Paolo Benvegnù - H3+




"H3+" è il capitolo conclusivo di una trilogia iniziata da “Hermann” e “Earth Hotel”: e difficilmente poteva "Paolo Benvegnù" concludere meglio questo suo percorso artisitico, "questo viaggio intimo all'interno dell'anima". Dieci canzoni che definiamo banalmente "bellissime" ma è proprio un senso di bellezza che si ha ascoltandole, che hanno il dono di apparire "magicamente semplici" che suonerebbero benissimo anche chitarra e voce ma sarebbe un peccato perdere le tante sfumature di un album che cresce ascolto dopo ascolto e si fa apprezzare sempre di più, anche grazie alla regalità degli arrangiamenti... che pretende e merita più ascolti... per entrare ancor più nella poetica visionaria dei testi, di parole che sembrano oscillare tra più dimensioni e nel tempo, necessariamente quasi, per capire forse che la risposta è da cercare dentro di noi ma "senza interazione con l'altro" non è possibile:

"Victor Neur": "A nuova vita. All’entusiasmo dei secondi. Ai limiti dei Sensi. Alla Deriva." Delicati arpeggi di chitarra con gli archi a tessere il pathos e contrastare la melodia, per voce intensa, a tratti persino solenne

"Macchine": "E cerco ciò che è astratto, distratto, diverso. Non c’è Universo che parli." Un elettronica minimal e ipnotica che viene sviluppata "ritmicamente" senza dimenticare la melodia "che marcia" "come una danza tra immobili"

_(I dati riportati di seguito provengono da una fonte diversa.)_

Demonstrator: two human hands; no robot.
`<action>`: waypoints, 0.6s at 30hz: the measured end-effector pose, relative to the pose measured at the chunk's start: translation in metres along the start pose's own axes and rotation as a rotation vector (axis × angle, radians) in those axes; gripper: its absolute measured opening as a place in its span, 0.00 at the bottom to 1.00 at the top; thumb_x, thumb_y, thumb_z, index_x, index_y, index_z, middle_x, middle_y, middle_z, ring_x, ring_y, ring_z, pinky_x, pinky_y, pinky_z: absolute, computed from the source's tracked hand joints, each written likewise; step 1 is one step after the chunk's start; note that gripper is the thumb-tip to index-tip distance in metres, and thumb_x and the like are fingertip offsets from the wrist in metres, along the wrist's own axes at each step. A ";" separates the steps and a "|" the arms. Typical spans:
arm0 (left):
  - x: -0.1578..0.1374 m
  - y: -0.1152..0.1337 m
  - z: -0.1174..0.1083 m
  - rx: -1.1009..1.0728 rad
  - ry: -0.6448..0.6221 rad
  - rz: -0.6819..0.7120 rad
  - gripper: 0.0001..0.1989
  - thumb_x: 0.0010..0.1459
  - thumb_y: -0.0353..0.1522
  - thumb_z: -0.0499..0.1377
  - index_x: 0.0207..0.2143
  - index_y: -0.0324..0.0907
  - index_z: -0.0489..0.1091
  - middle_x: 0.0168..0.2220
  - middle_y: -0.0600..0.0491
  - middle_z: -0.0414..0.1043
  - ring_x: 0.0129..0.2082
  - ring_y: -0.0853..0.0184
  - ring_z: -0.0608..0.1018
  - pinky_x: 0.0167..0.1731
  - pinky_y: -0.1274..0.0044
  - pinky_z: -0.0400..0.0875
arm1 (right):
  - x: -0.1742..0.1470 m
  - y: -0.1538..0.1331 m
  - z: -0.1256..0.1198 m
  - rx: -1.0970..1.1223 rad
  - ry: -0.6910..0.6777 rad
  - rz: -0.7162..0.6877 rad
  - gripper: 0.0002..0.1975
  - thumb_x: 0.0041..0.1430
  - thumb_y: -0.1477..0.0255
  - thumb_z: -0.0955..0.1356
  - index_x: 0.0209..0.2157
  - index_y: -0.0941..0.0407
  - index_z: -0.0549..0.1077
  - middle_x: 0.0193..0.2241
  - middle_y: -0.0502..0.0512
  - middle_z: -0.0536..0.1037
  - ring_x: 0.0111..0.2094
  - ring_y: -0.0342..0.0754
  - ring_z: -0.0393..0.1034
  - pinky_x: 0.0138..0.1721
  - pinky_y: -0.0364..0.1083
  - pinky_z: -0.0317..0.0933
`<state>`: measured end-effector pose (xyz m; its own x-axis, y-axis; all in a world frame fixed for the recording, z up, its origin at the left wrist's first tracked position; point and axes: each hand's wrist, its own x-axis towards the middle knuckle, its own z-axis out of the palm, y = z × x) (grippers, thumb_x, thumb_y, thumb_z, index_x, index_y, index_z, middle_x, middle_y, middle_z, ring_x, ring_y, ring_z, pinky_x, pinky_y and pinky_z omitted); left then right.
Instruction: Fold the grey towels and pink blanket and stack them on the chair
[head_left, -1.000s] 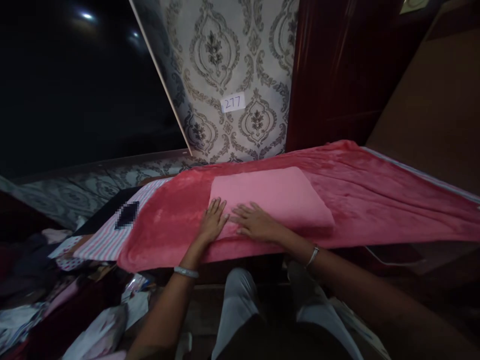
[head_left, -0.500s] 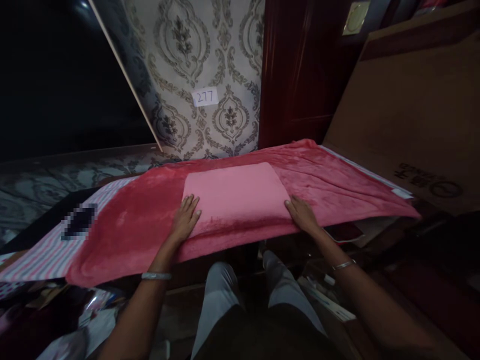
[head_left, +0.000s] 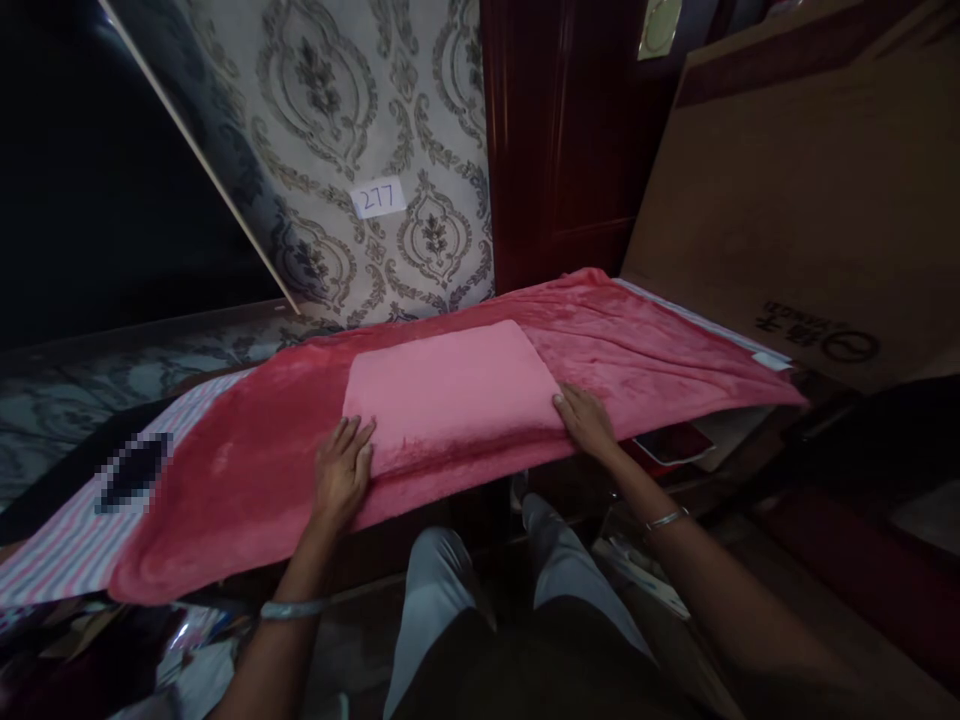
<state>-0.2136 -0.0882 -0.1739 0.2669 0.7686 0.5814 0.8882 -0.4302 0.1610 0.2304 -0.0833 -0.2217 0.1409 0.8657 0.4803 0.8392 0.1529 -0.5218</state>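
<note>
A light pink, rectangular padded piece of cloth (head_left: 450, 385), perhaps folded, lies flat on a plush red-pink blanket (head_left: 255, 460). At its front left corner rests my left hand (head_left: 343, 470), fingers a little apart, palm down, partly on the blanket. My right hand (head_left: 586, 420) lies at the right edge near the front corner, with the thumb on the pink cloth and the other fingers stretched out. Neither hand grips anything. A darker red, fuzzy strip shows along the cloth's front edge.
Striped fabric (head_left: 67, 545) shows under the blanket at the left, with a dark pixelated object (head_left: 135, 475) on it. A large cardboard box (head_left: 795, 200) stands at the right. Patterned wallpaper with a "277" label (head_left: 379, 197) is behind. Bags and clutter (head_left: 187, 660) lie below left.
The view has swung slightly to the right. My left hand has slid a little toward me along the cloth's left edge. My right hand stays at the right edge.
</note>
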 end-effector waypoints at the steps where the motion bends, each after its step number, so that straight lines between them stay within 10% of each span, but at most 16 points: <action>1: -0.007 0.003 -0.002 -0.001 0.005 0.025 0.25 0.68 0.42 0.46 0.59 0.42 0.70 0.64 0.42 0.66 0.67 0.51 0.63 0.65 0.53 0.59 | 0.000 0.000 -0.001 0.025 0.003 -0.007 0.28 0.70 0.59 0.53 0.58 0.57 0.72 0.56 0.63 0.75 0.58 0.60 0.67 0.60 0.62 0.59; 10: -0.035 0.014 -0.017 -0.073 -0.115 -0.100 0.31 0.63 0.39 0.56 0.67 0.46 0.56 0.71 0.41 0.49 0.68 0.51 0.60 0.61 0.59 0.67 | -0.026 -0.011 -0.022 0.213 -0.001 -0.233 0.37 0.64 0.55 0.64 0.70 0.53 0.53 0.72 0.61 0.45 0.71 0.59 0.42 0.67 0.63 0.46; 18: -0.029 0.007 -0.022 -0.009 -0.210 -0.102 0.34 0.57 0.24 0.52 0.67 0.46 0.56 0.71 0.40 0.48 0.65 0.50 0.66 0.57 0.59 0.72 | -0.034 -0.016 -0.024 0.104 -0.092 -0.268 0.39 0.57 0.75 0.65 0.70 0.50 0.53 0.72 0.59 0.46 0.70 0.58 0.48 0.64 0.61 0.57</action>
<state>-0.2233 -0.1234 -0.1720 0.2486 0.8894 0.3836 0.9115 -0.3488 0.2180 0.2250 -0.1266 -0.2132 -0.1305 0.8265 0.5476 0.7814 0.4257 -0.4563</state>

"Goodbye Planet Earth": "Ed ogni dimensione è esatta. È viva e senza imperfezione. E le mie mani hanno imparato la pazienza." Ariosa, godibile, è un funky leggero, che si dipana in uno splendido ritornello dalla melodia elegante.

"Olovisione in parte terza": "Ma quando riusciremo a toccarci. Saranno i demoni dell’Amore a ritrovarci." Raffinata e poetica ballad, che ha il dono dell'immediatezza ma senza essere per niente banale nel suo svolgimento.

"Se questo sono io": "E ho varcato orizzonti soltanto per perdermi sempre. L’errore sono io. La nebbia sono io." Altra ballad, stavolta con accenni soul dove si può apprezzare l'arrangiamento che culmina in un ottimo special.

"Quattrocentoquattromila": "Sezione aurea del mio cuore, riprendi dimensione. E a uccidere gli stolti, sii crudele." Dopo un inizio per così dire alla Battiato, spoglio e suggestivo, è subito la ritmica a prendere il sopravvento nel ritornello ma lascia di nuovo il posto ad atmosfere diradate, con la chitarra ad arpeggiare opportunamente.... prima del secondo ritornello e di un finale dilatato "space"

"Boxes": "Il futuro che non riesci a immaginare  È solo presente in divenire." Sorta di reading dall'animo blues che ben presto assume le parvenze di un mantra, con la ritmica lenta, pesante e marziale.

"Slow Parsec Slow": "Nell’imparare l’ascesa. Nell’assaltare una banca. L’istinto è cieco nel desiderare Di essere vetro." Strofa eterea, sospesa, che ben si sposa con una ritmica decisamente accattivante per poi sfociare in una parte strumentale che è pura intensità, ricca e affascinante per l'intrecciarsi dei diversi strumenti.. uno degli apici dell'album.

"Astrobar Sinatra": "Non vedo più come amarti. Riconoscerti. Si è fatto tardi, addio." Melodia d'antan, mood che definire suggestivo è dir poco, testo da brividi, il risultato non può che essere emozionante. Una vera e propria perla.

"No drinks no food": "Gli invisibili percorsi della mente possono ingannare. Non siamo mai stati da soli. Da soli non sappiamo dove andare." Ballad circolare per chitarra, piano e archi, con questi ultimi sugli scudi, Benvegnù fa sembrare tutto così semplice... è evidente che non lo è, certa classe ce l'hanno in pochi così come "la semplicità" in pochi possono permettersela.